Hannah spent this morning trying to convince me to stay at her place until I could find an apartment I could afford, but I could feel myself already questioning my resolve. It would be too easy to slip back into the same pattern and just hide behind her the rest of my life. So I checked into a seedy pay-by-the-month hotel this afternoon and told her I’d be back for the few things in her apartment that are mine when I had somewhere to put them. I shaved, slept for a few hours, then got in my car and drove to Tino’s.
About half a block up, I see her car. She reaches into her pocket and the lights flash as she clicks the lock. She lowers herself into the driver’s seat, but when I try the passenger door, it’s still locked. She slams her door and cranks the stereo.
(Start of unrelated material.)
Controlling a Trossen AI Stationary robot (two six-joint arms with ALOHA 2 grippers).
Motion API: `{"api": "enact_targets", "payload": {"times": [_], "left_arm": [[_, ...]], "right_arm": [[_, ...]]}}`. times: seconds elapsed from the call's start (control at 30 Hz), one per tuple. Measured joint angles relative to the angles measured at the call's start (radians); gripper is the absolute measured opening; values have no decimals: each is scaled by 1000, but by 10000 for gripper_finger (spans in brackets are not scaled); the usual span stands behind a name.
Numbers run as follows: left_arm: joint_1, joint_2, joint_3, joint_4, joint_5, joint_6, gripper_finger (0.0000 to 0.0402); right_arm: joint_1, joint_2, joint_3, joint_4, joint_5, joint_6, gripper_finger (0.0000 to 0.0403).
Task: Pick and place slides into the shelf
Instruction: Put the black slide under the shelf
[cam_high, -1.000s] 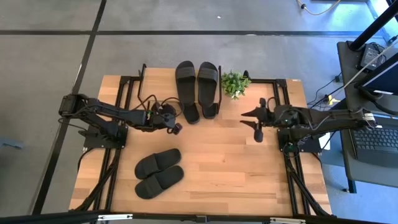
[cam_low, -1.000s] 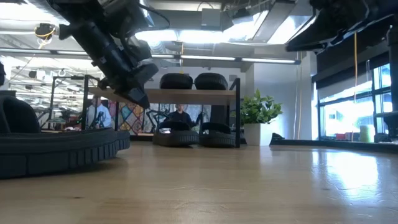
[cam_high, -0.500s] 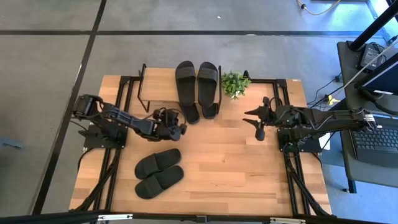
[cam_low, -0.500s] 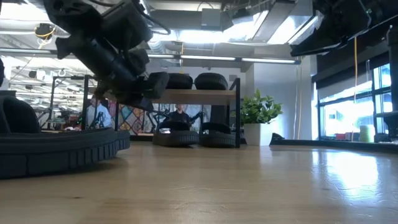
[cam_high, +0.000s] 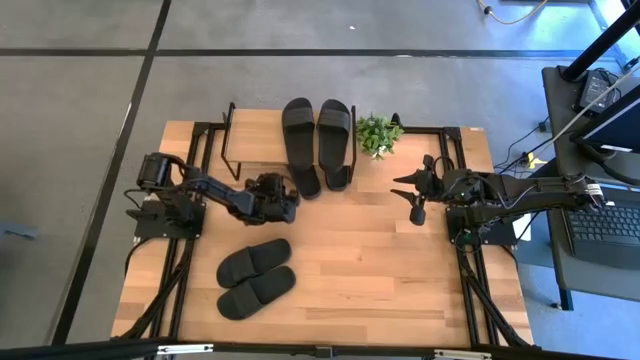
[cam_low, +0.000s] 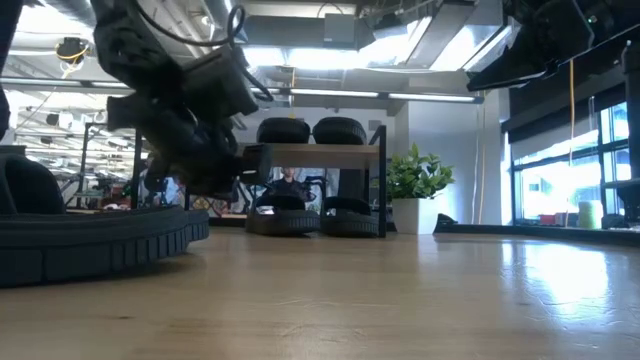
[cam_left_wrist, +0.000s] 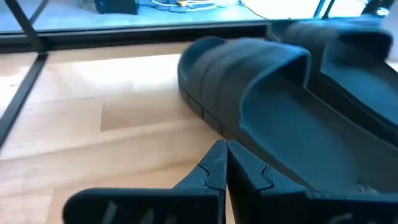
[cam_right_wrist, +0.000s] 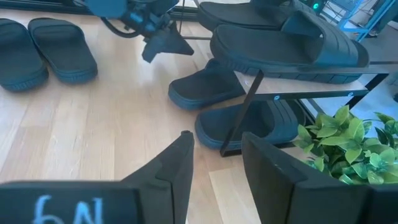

Arctic Monkeys shake her windows.
It’s been a long time since I’ve let myself listen to that song.
When she makes no move to unlock the door, I pace to the car parked ahead of hers and lean against the trunk. Inside her car, “Do I Wanna Know?” plays on repeat, asking if this feeling flows both ways. I pray to God her answer is yes.
Her forehead is propped against the wheel. She doesn’t move.
For the next half hour.
So I wait. If she drives away, I’ll let her, but only because I know she understands what she’s leaving behind. She’s making her choice, and I have no choice but to let her.
Finally, she lifts her head and her eyes find mine. I hold her gaze and try to convey everything I’m feeling with a glance. I want her to feel me to her soul and know everything I am is hers if she wants me.
She opens the door and gets out. I shove off the car and face her.
“Do I want to know?” she asks.
I nod and take a step forward, but her expression is one of a feral animal, cornered and scared.
“Do I want to fucking know, Caiden?” she growls through gritted teeth, shoving both hands into my chest and knocking me back a step.
I hold my arms to the side, bearing myself open for whatever she needs to do. “Whatever you want is yours, whether it’s just my body, or my heart and soul too. You own me, Blaire. You always have.”
She comes at me again, but this time, instead of pushing me, she slams into me, her arms reaching around me and gripping so tightly I feel my ribs pop.
I fold my arms around her and press my face to the crown of her hair. “No more holding back. I’ll tell you everything.”
“Tell me,” she says into my shirt.
I lift her face and look into her eyes, trying to make her feel my words. “I agree with almost everything you said in your poem just now. We all spend our whole fucking lives grabbing at shiny things we think will make us happy—all the ridiculous benchmarks that we or people around us have set to measure our worth. We get so caught up in it that I think we lose sight of the things that matter, and when that happens, life is going to feel pointless. But I don’t think it is. That’s the part I disagree with.” I shake my head and thumb the tears from her cheeks. “All I can tell you for sure is I don’t have many answers, but I’ve got one. There has never been a time through any of this that I stopped loving you. You are what matters. When I lose sight of you, life is pointless. With you here, in my arms—” I lean forward and press my lips to her forehead. “—not so much.”
She breathes a shaky breath. “Tell me again. That last part.”
I lift her and crush her body to mine. Nothing has ever felt more right. “I love you, Blaire, with everything that I am. As long as you want me, I’m not going anywhere.”
Her ankles lock around my hips and she hikes herself higher up my body with her hands around my neck. “I thought I lost you.”
“What do you want, Blaire? Tell me what you want from me.”
“Take me home,” she says, and from the look in her eye, I know she doesn’t mean to her parents’ house.
I take the keys from her hand and load her into the passenger seat of her Mini. I duck into the driver’s seat and pull onto the road. She reaches for my hand on the stick shift and weaves her fingers between mine, then leans her head against my shoulder.
We pull into my cheap no-tell motel fifteen minutes later. I scan my key and guide Blaire through the door into the cramped, musty room. She kicks off her shoes and climbs under the covers in all her clothes. I toe off my Vans and go to the other side, sliding in next to her and wrapping my body around hers.
She falls asleep quickly, exhausted, no doubt. She looks so beaten down. But her body twitches, still wound too tightly to relax, even in sleep. I hold her and send her any shred of peace I can find within myself. I breathe her in and live in this place, where I never thought I’d be again. Eventually, I drift off and dream of being right where I am.
∞
I wake to pale morning light and a warm body draped over mine. When I open my eyes, Blaire is on top of me. Naked.
She smiles down at me and traces the lines of my mouth with the tip of her forefinger, making me smile in return. She pushes herself up so she’s straddling my hips and starts on the button of my jeans.